Last week President Obama announced an ambitious and expensive plan to stabilize home prices and help homeowners in trouble with their home loans avoid foreclosure.  The plan proposes incentives for investors and servicers alike to encourage loan modification even before homeowners default on their loans.  However, one key element of the administration plan costs the taxpayers very little but could provide extensive relief from foreclosure.

What is now being described as “Judicial Modification” is really the well known bankruptcy concept referred to as “Cramdown”.  The word does not appear in the language of bankruptcy code but this innovation emerged as a tool for debtors when the 1978 bankruptcy code was enacted by congress.  The term is used to describe the modification of creditors’ rights, against their will, when the negative impact on a particular creditor is substantially outweighed by the benefit to the debtor.

The Helping Families Save Their Homes in Bankruptcy Act of 2009 was introduced early in the 111th Congress (2009-2010) in both the House of Representatives as H.R. 200 by Representative John Conyers, a Michigan Democrat, and S 61 in the US Senate by Senator Richard Durbin, an Illinois Democrat.  This legislative proposal would lift a longstanding limitation contained in the bankruptcy code with respect to the rights of homeowners and residential lenders in a bankruptcy proceeding.

The bankruptcy code provides for modification of the rights of secured creditors in both Chapter 11 and Chapter 13 cases.  Under current law, a Chapter 13 plan is permitted to include, pursuant to 11 USC §1322(b)(2), language that will “modify the rights of holders of secured claims” with the express exception that no “claim secured only by a security interest in real property that is the debtor’s principal residence” may be so modified.
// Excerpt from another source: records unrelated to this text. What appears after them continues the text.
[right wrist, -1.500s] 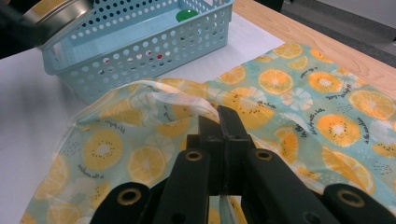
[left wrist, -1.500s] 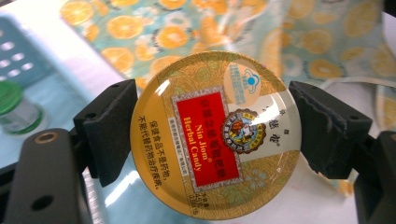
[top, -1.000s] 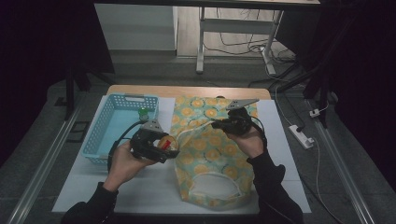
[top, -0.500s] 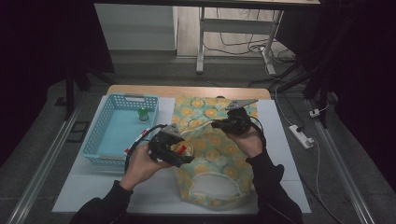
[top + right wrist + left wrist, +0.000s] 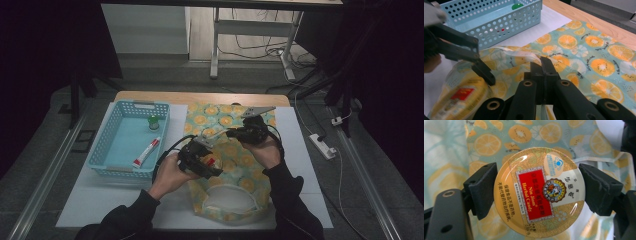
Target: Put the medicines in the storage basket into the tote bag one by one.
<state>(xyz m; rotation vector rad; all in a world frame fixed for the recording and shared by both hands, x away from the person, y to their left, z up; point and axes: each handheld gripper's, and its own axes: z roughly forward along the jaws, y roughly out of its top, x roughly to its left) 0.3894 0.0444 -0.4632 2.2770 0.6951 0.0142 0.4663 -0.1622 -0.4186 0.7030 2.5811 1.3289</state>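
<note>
left gripper (image 5: 209, 165), pinching the candy tin (image 5: 538, 192), moved over the bag (image 5: 227, 150); right gripper (image 5: 543, 65) clamps its rim.

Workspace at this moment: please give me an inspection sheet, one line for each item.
Surface: white mat on a wooden table.
Job's things: round candy tin; fruit-print bag, its white-lined mouth toward the person.
Clutter: blue basket with a tube and a green-capped item.
Grippers: left gripper shut on the tin; right gripper shut on the bag's hem.
Cables: black cable trails from the left gripper.
Surroundings: power strip on the floor.
</note>
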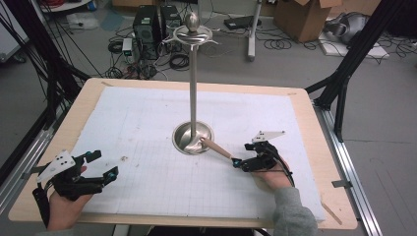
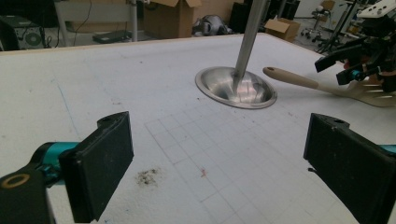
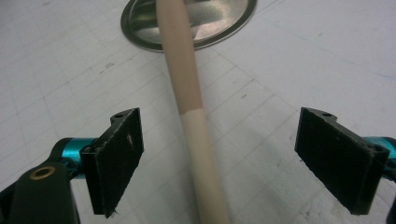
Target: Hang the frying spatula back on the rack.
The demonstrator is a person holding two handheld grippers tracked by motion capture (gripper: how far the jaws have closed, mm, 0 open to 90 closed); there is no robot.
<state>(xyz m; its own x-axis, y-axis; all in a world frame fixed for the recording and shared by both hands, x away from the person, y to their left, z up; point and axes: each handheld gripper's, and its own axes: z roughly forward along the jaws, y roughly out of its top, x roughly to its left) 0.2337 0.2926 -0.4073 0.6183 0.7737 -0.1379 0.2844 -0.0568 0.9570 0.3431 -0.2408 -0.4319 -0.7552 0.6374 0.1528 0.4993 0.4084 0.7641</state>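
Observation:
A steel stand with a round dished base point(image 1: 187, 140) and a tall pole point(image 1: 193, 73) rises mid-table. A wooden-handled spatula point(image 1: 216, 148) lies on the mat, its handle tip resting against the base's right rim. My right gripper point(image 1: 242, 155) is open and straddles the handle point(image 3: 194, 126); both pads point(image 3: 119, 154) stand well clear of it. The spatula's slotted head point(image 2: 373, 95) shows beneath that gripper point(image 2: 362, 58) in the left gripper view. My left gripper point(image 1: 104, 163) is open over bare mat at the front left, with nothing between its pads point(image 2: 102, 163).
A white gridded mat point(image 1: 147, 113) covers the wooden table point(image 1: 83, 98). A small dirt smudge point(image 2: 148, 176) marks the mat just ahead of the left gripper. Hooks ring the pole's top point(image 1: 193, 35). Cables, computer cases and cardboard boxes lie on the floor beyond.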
The White House proposes “careful” legislative changes that allow bankruptcy judges to modify mortgages written in the last few years when there are no other reasonable options for families with problem loans.  The proposed plan provides that:

“When an individual enters personal bankruptcy proceedings, his mortgage loans in excess of the current value of his property will now be treated as unsecured. This will allow a bankruptcy judge to develop an affordable plan for the homeowner to continue making payments. To receive judicial modifications in bankruptcy, homeowners must first ask their servicers/lenders for a modification and certify that they have complied with reasonable requests from the servicer to provide essential information. This provision will apply only to existing mortgages under Fannie Mae and Freddie Mac conforming loan limits, so that millionaire homes don’t clog the bankruptcy courts.

While the proposal is more limited than the current legislative initiative, it will cost the taxpayers relatively little by comparison with the many other investments being made by the Obama administration in an attempt to improve the economy.  As a bankruptcy lawyer, I have no doubt this portion of the Homeowner Affordability and Stability Plan will do a great deal to keep many families in their homes.